Common forming techniques include upsets and extrusions. Upsets involve reducing the slug in height and increasing the starting diameter. There are two types of extrusions. Forward extrusion is when the material is forced through a small diameter hole in order to reduce diameter and increase length. Forcing the material around a punch/pin to form a hole in the part is known as backward extrusion.


The Benefits of Cold Forming

Using speed and pressure to form parts has many benefits. There is very little scrap in the process, as it involves shaping the metal, not cutting, shaving, or drilling it like screw machining, which can lead to almost 60% metal waste. In addition, the process is efficient and cost effective when manufacturing bulk quantities. At Fastco, we consider “bulk quantity” to mean over 50,000 parts, although this varies depending on the size and complexity of the part.

Cold headed parts are also harder and stronger than hot forged parts. Parts formed by cold heading have a better surface finish, sometimes requiring no finishing work at all. While the process cannot meet the tight tolerances of precision machining, cold heading is still more precise than hot forging with dependable and reproducible results.

Tub of parts
A tub of parts.


What Cold Forming Can Make

A wide variety of fasteners can be cold formed, including screws, rivets, pins, bolts, bushings, and nuts. Whether or not a part is formable for Fastco specifically depends on several factors.

At Fastco, our machines form male fasteners, meaning nuts are outside of our capabilities.
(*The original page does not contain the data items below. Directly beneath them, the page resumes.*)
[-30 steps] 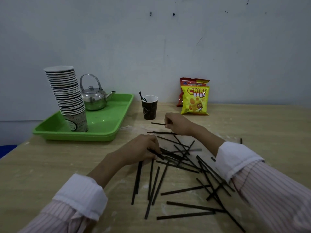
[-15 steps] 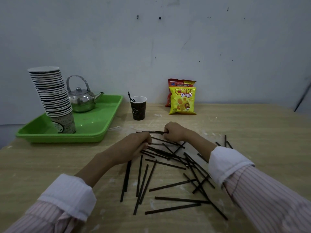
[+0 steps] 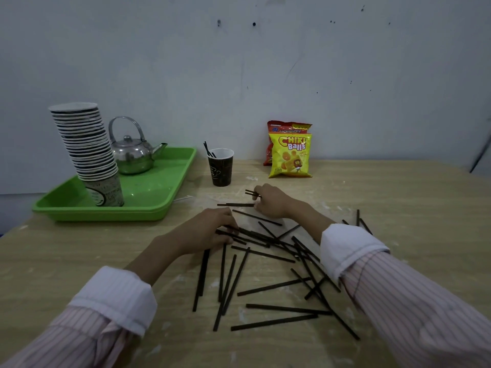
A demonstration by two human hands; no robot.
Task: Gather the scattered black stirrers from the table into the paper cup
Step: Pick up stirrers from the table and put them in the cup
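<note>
Several black stirrers (image 3: 265, 285) lie scattered and crossed on the wooden table (image 3: 398, 203) in front of me. A dark paper cup (image 3: 220, 167) stands upright beyond them, with a few stirrers leaning inside. My right hand (image 3: 271, 200) is closed around a small bunch of stirrers whose tips stick out to the left, just short of the cup. One more stirrer (image 3: 235, 205) lies flat by its fingers. My left hand (image 3: 210, 232) rests palm down on the pile's left edge, fingertips curled onto stirrer ends; I cannot see whether they are lifted.
A green tray (image 3: 148, 205) at the far left carries a tall stack of paper cups (image 3: 85, 147) and a metal kettle (image 3: 131, 152). Two snack bags (image 3: 291, 152) lean against the grey wall behind the cup.
My right hand has lifted slightly toward the cup with stirrers held in its fingers. The left hand has stayed on the pile's left edge. The camera view shifted a little.
</note>
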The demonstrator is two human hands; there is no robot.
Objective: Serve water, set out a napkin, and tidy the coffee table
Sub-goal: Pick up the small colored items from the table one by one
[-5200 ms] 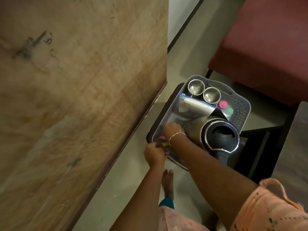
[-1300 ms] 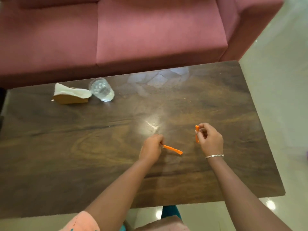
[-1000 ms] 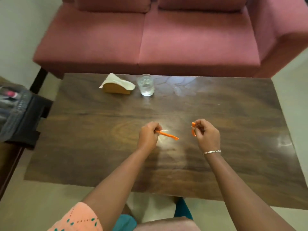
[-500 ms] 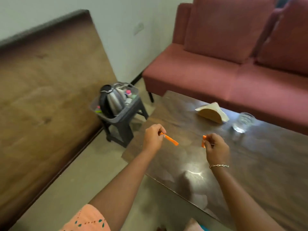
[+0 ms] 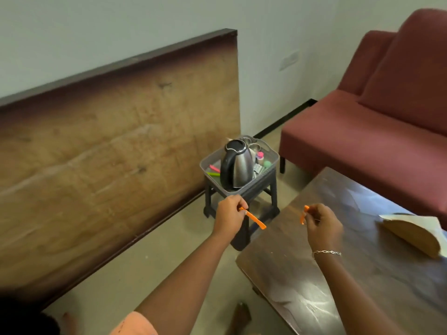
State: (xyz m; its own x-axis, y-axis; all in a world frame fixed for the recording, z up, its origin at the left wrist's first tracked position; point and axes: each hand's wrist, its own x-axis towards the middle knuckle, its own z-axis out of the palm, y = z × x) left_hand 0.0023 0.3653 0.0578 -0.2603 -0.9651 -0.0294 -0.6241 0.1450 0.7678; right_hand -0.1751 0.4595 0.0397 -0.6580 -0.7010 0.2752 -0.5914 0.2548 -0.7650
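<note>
My left hand (image 5: 228,218) is closed on a thin orange stick (image 5: 256,220) that points down and right, in the air above the floor beside the table's left end. My right hand (image 5: 323,227) pinches a second, shorter orange stick (image 5: 303,214) above the dark wooden coffee table (image 5: 338,274). At the right edge a wooden napkin holder with a white napkin (image 5: 416,234) rests on the table. The water glass is out of view.
A grey plastic basket (image 5: 268,171) sits on a black stool (image 5: 242,201) left of the table, holding a steel kettle (image 5: 235,165), steel cups and small coloured items. A large wooden board (image 5: 108,153) leans on the wall. A red sofa (image 5: 362,146) stands behind.
The view has swung left from the table toward the basket on the stool. Both hands still hold the orange sticks and now sit nearer the table's left end.
</note>
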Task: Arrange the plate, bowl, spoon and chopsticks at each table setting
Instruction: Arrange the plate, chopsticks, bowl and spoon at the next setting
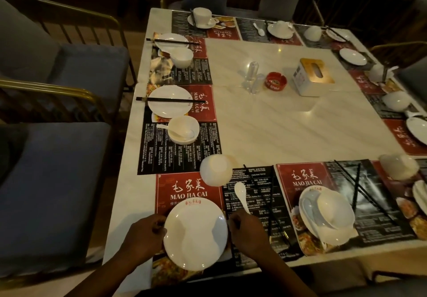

We do have the capacity to make some bushings and semi-tubular parts, depending on the dimensions.


Formable or Not?

The type of material, tolerance scheme and the features of the part matter. Some parts might be formable out of carbon steel, which is easier to manipulate, but not feasible with stainless steel. There are also certain features that are not able to be performed with cold heading, such as holes through the side of a part. Fastco does have the ability to send out for outside machining operations such as grinding, turning, and drilling and tapping. In addition, we have a thread rolling department capable of adding threads, knurls, fetters, points, and grooves to cold formed parts.

The size of a part matters, too. For example, our diameter range is between 3mm and 18mm; we would not be able to form parts that are outside of that diameter range. Within those limits, not every cold forming machine that we have has the same range. Our larger machines typically handle our bigger and/or more complex parts. A really small, complex part might not be big enough to run on a larger machine.

That’s why we always want to see component prints and to hear from you about the functionality of the part. Knowing what you need the fastener to do can help us determine if a tweak to the diameter, a different material, or a tolerance adjustment will make this a feasible part for us that will function just as well, if not better, for you.